Task objective: Set the whole listing down again, word for word, with no pictures.

*** Block opens ***

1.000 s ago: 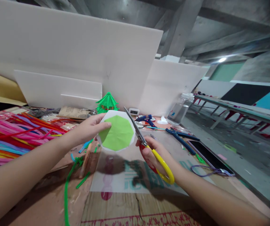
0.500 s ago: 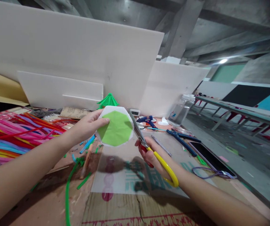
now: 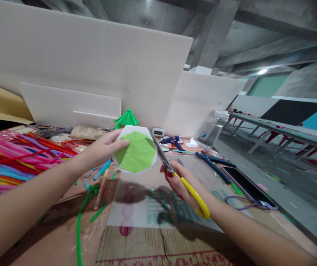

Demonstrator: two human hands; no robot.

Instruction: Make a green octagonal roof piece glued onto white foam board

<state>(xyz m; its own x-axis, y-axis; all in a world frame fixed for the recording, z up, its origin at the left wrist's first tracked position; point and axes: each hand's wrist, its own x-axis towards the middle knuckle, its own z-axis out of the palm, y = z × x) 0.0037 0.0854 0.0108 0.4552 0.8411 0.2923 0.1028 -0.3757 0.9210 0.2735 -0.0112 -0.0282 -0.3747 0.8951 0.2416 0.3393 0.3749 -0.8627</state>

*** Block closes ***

Answer box:
1.000 s ago: 
0.500 s ago: 
now: 

Demonstrator: two human hands; no robot.

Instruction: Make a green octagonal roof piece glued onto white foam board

<state>(xyz m; its own x-axis, y-axis; all in a world frame fixed for the recording, z up, its origin at the left wrist's first tracked position; point and axes: each hand's wrist, its own x-axis towards the middle knuckle, its own z-axis out of the palm, y = z × x) 0.0037 0.0854 0.0108 0.4552 0.8411 0.2923 0.1028 -0.3757 0.9210 0.2735 -0.0112 -0.0282 -0.3747 0.8951 0.2416 0.3393 0.3749 -0.8627</state>

There is nothing else to this exercise.